TA de Toulouse, 09 novembre 2023, n° 2006643

 

REPUBLIQUE FRANCAISE
AU NOM DU PEUPLE FRANCAIS
 

 

Vu la procédure suivante :

Par une requête, enregistrée le 15 décembre 2020, et un mémoire enregistré le 15 octobre 2023 qui n'a pas été communiqué, M. D F, Mme A C et Mme B E, ayant désigné M. F comme leur représentant unique en application de l'article R. 411-5 du code de justice administrative, demandent au tribunal :

1°) d'annuler l'avenant n°1 au contrat de délégation des services publics de l'eau signé le 17 janvier 2019 entre Toulouse métropole et la société Setom, créée par la société Véolia eau - Compagnie générale des eaux pour l'exécution de ce contrat ;

2°) d'annuler tous les actes subséquents, y compris la délibération du conseil de Toulouse métropole n° DEL-20-0401 en date du 15 octobre 2020 autorisant la signature de l'avenant n°1.

Ils soutiennent que :

- ils ont intérêt à agir en tant que conseiller métropolitain ;

- la délibération n° DEL-20-0401 est entachée d'un vice de forme, en raison du défaut d'information des conseillers métropolitains ;

- l'avenant est postérieur de quelques mois à la signature du contrat alors que les signataires ne justifient pas de circonstances nouvelles ;

- par l'avenant contesté, Toulouse métropole consent des libéralités à la société Setom, pour un montant de 3 millions d'euros, impliquant au total pour la collectivité des charges supplémentaires pour un montant de 8 millions d'euros ;

- il est entaché d'une erreur de droit et d'une erreur manifeste d'appréciation.

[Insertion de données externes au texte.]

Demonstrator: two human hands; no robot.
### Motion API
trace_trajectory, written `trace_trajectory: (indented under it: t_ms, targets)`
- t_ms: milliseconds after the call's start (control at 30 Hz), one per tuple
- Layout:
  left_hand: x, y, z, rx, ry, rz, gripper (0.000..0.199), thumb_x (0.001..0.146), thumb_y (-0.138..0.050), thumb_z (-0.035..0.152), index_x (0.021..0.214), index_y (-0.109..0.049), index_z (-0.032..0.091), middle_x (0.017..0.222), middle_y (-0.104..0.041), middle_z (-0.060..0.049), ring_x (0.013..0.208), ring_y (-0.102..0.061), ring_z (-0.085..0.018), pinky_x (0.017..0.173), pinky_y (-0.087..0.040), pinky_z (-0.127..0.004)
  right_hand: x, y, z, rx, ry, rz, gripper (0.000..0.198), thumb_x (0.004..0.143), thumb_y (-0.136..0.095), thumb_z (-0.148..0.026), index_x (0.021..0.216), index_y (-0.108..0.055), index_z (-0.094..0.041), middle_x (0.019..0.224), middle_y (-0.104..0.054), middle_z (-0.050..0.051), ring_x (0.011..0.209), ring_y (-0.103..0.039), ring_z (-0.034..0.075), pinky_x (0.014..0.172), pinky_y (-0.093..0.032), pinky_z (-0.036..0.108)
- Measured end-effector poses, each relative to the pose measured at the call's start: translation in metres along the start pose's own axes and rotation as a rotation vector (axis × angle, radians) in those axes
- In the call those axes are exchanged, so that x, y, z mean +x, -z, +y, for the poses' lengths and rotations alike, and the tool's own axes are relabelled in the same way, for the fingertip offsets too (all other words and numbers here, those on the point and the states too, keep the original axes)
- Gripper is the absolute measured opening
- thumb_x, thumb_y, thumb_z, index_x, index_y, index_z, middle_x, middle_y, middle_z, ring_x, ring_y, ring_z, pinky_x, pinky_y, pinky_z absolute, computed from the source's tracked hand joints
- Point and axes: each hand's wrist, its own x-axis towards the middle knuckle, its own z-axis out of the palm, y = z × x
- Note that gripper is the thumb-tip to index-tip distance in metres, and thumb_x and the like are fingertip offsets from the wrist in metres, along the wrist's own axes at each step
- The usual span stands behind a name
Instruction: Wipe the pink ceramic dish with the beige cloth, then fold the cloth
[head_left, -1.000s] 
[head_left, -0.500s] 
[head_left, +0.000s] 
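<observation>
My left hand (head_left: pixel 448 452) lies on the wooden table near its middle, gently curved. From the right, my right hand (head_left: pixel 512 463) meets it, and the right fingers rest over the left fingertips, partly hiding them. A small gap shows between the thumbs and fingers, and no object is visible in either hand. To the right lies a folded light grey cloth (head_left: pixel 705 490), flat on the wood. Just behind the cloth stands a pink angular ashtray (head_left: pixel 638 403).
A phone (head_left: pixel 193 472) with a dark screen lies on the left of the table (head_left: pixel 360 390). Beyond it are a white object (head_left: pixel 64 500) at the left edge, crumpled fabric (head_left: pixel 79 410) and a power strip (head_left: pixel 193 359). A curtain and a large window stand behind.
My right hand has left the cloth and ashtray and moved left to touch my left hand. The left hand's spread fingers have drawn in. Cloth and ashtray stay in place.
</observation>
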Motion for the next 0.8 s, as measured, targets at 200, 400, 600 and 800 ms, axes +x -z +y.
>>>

Par un mémoire en défense, enregistré le 21 octobre 2021, la société Setom, représentée par Me Frêche et Me Dourlens, demande au tribunal :

1°) à titre principal de rejeter la requête comme irrecevable ;

2°) à titre subsidiaire, de la rejeter comme mal-fondée ;

3°) de mettre à la charge solidaire des requérants la somme de 3 000 euros en application des dispositions de l'article L. 761-1 du code de justice administrative.

Elle fait valoir que :

- les requérants ne produisent pas une version signée de l'avenant n°1 au contrat, en méconnaissance de l'article R. 412-1 du code de justice administrative ;

- les conclusions dirigées contre tous les actes subséquents sont irrecevables et mal fondées ;

- les requérants ont eu communication du projet de la délibération ainsi que du projet d'avenant l'accompagnant en amont de la réunion ; il ressort des articles 100 et 111.3 du contrat, ainsi que de son annexe 22, que les redevances s'ajoutent au tarif de l'eau ; le droit à l'information des élus a également pu être satisfait par la réunion de la commission eau et assainissement qui a rendu un avis favorable sur le projet de délibération le 17 septembre 2020, et par celle de la commission des concessions de service qui a fait de même le 28 septembre 2020 ; les requérants n'allèguent pas avoir sollicité des précisions ou des explications au moment de la délibération ;

- à la supposer établie, cette irrégularité serait régularisable et ne justifierait pas l'annulation de l'avenant en litige ;

- les requérants n'apportent aucun élément d'explication pour justifier de la prétendue illégalité des modifications portant sur les abonnements ;

- l'avenant n'apporte pas de modifications substantielles au contrat ; il ne fait que prendre en compte les pertes qu'elle subit en raison de circonstance non prévues initialement ; il n'y a pas de libéralité de la part de Toulouse métropole puisque l'avenant prévoit seulement de compenser les pertes subies en raison des autres modifications prévues par ce même avenant, afin de rétablir l'équilibre économique du contrat ;

- à titre subsidiaire, l'annulation de l'avenant porterait une atteinte excessive à l'intérêt général, puisque persisterait une inadéquation entre les consommations réelles et celles mesurées, au préjudice des usagers, ainsi qu'à l'intérêt des co-contractants puisque Toulouse métropole serait tenu de compenser les nouvelles sujétions tarifaires imposées.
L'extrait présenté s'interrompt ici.